Con la sentenza n. 21415 del 30 luglio 2024, la Corte di Cassazione ritorna sulla differenza tra la condotta che ha determinato la morte (anche semplicemente solo anticipandola) e quella che ha determinato la perdita di semplice chanches di sopravvivenza.
In particolare per quanto riguarda i danni risarcibili, in giurisprudenza si afferma che la perdita della vita, a causa di un fatto illecito, non integra un danno risarcibile per colui che la subisce (da trasmettere eventualmente iure successionis dai suoi eredi), potendo, invece, configurarsi solo come pregiudizio da perdita del rapporto parentale, risarcibile iure proprio in favore dei congiunti. A medesima conclusione si perviene anche nell’ipotesi (frequente in tema di responsabilità medica) in cui il danno si configura come anticipazione della morte, che sarebbe comunque sopraggiunta (per esempio per un processo patologico in corso). Si rileva infatti che “esemplificando, causare la morte d’un ottantenne sano, che ha dinanzi a sé cinque anni di vita sperata, non diverge, ontologicamente, dal causare la morte d’un ventenne malato che, se correttamente curato, avrebbe avuto dinanzi a sé ancora cinque anni di vita. L’unica differenza tra le due ipotesi sta nel fatto che, nel primo caso, la vittima muore prima del tempo che gli assegnava la statistica demografica, mentre, nel secondo caso, muore prima del tempo che gli assegnava la statistica e la scienza clinica: ma tale differenza non consente di pervenire ad una distinzione “morfologica” tra le due vicende, così da affermare la risarcibilità soltanto della seconda ipotesi di danno” (cfr. Cass. Civ. 19 settembre 2023 n. 26851). E’ possibile, dunque, discorrere (risarcendolo) di “danno da perdita anticipata della vita“, con riferimento al diritto iure proprio degli eredi, solo definendolo il pregiudizio da minor tempo vissuto ovvero da valore biologico relazionale residuo di cui non si è fruito, correlato al periodo di tempo effettivamente vissuto.

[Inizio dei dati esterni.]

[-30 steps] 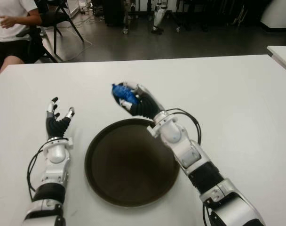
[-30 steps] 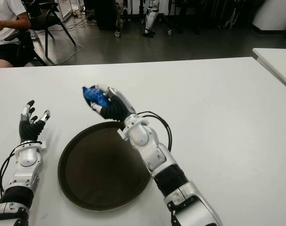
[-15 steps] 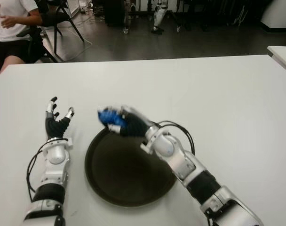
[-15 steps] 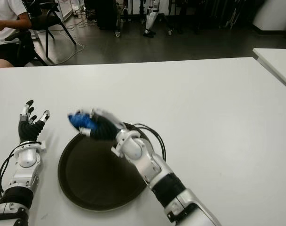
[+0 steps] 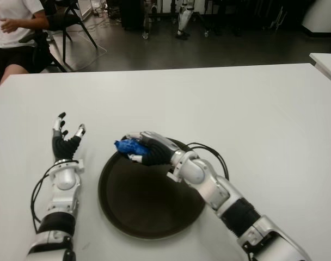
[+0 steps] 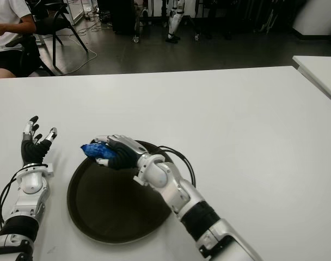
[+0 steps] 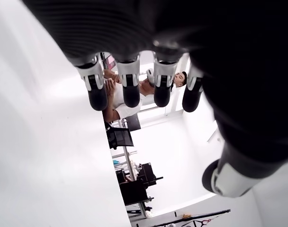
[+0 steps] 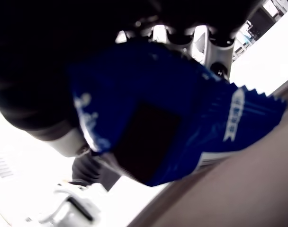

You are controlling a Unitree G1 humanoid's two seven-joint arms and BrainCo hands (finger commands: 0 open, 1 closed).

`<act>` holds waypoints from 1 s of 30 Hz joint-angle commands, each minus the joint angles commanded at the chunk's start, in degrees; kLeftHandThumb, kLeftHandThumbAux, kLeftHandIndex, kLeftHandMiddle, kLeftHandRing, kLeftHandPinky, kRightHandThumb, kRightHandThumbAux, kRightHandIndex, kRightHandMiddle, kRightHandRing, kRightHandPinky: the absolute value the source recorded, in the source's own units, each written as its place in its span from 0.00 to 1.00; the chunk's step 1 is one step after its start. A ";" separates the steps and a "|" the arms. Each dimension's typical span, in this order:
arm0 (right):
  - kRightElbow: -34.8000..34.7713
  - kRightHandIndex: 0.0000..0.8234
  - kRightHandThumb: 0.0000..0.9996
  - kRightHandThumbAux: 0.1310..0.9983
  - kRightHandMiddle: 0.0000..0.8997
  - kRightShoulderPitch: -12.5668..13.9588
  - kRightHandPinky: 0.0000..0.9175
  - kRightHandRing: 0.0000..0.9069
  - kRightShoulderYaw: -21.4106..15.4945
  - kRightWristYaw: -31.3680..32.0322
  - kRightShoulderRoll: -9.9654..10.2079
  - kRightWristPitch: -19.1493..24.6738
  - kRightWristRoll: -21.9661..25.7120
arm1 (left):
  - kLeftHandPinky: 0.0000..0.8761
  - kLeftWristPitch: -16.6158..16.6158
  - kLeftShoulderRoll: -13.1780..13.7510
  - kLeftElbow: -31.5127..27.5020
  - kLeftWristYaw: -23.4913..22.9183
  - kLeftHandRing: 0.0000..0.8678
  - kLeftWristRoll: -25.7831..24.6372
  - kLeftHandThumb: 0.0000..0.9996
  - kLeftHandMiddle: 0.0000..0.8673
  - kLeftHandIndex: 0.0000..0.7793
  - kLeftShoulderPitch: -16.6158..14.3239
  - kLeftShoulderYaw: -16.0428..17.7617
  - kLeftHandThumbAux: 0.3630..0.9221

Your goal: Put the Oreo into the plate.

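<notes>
Two hands in frame. Right hand [image 5: 149, 149], centre-left of the left eye view, is curled around a small blue foil Oreo packet [image 5: 128, 145]; the packet sticks out past the fingertips toward frame left, crimped end leading. Hand and packet sit over the upper-left rim of the round dark brown plate [image 5: 149, 206], which lies on the white table [image 5: 263, 119] in the lower centre of the frame. Whether the packet touches the rim cannot be told from the eye views.

Right wrist view adds detail the eye views lack: the packet's [image 8: 182, 118] serrated edge and white print, fingers wrapped over its top, brown plate surface close beneath it. Left wrist view shows the left hand's fingers [image 7: 130, 85] straight and spread, holding nothing, with a seated person beyond them.

Left hand [image 5: 65, 138] shows at left of the plate, well apart from it, fingers extended upward.

Against one second ago: the right hand has shifted from beyond the plate's far rim toward frame left and lower, now over the rim. Left hand unchanged.
</notes>
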 joint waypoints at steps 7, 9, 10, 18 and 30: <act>-1.67 0.53 0.70 0.68 0.89 0.13 0.85 0.88 0.71 1.01 -1.91 -0.88 -0.99 | 0.01 -0.99 -0.02 0.67 -0.24 0.01 -0.17 0.01 0.04 0.04 -0.27 -0.06 0.56; -1.99 0.53 0.70 0.68 0.89 0.05 0.85 0.88 0.92 1.32 -2.42 -1.19 -1.20 | 0.01 -1.02 0.01 0.68 -0.37 0.00 -0.23 0.01 0.03 0.04 -0.27 -0.06 0.56; -2.07 0.53 0.70 0.68 0.89 0.02 0.85 0.88 0.98 1.39 -2.59 -1.33 -1.31 | 0.01 -1.00 0.03 0.68 -0.40 0.00 -0.24 0.01 0.03 0.04 -0.27 -0.07 0.56; -2.91 0.53 0.70 0.68 0.89 0.35 0.86 0.88 0.90 0.70 -3.98 -3.15 -2.46 | 0.01 0.33 0.54 1.13 -0.12 0.00 0.28 0.00 0.03 0.03 -0.70 -0.29 0.57; -4.59 0.53 0.70 0.68 0.89 -0.07 0.86 0.88 0.61 -1.12 -5.71 -3.26 -5.75 | 0.01 1.38 0.17 -0.28 -1.32 0.00 -0.72 0.03 0.02 0.02 -0.34 -0.23 0.59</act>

Si ritiene comunque non risarcibile il danno da “perdita anticipata della vita” trasmissibile “iure successionis“, non essendo predicabile, nell’attuale sistema della responsabilità civile, la risarcibilità del danno tanatologico (cfr. Cass. Civ. 27 dicembre 2023 n.35998; Cass. Civ. 19 settembre 2023 n. 26851)
Quindi nel caso in cui la condotta illecita (per esempio del medico) si ponga quale causa certa della morte (o anche solo dell’anticipazione dell’evento morte) sono legittimamente reclamabili iure successionis solo:
a) il danno biologico terminale, quale pregiudizio alla salute che, anche se temporaneo, prescinde dalla percezione cosciente della lesione da parte della vittima nella fase terminale della stessa, e richiede, ai fini della risarcibilità, che tra le lesioni colpose e la morte intercorra un apprezzabile lasso di tempo;
b) il danno morale terminale (detto anche ‘danno da lucida agonia’ o ‘danno catastrofale o catastrofico’) consiste nel danno subìto dalla vittima per la sofferenza provata nell’avvertire l’ineluttabile approssimarsi della propria fine; esso è risarcibile a prescindere dall’intervallo di tempo intercorso tra le lesioni ed il decesso, rilevando soltanto l’intensità della sofferenza.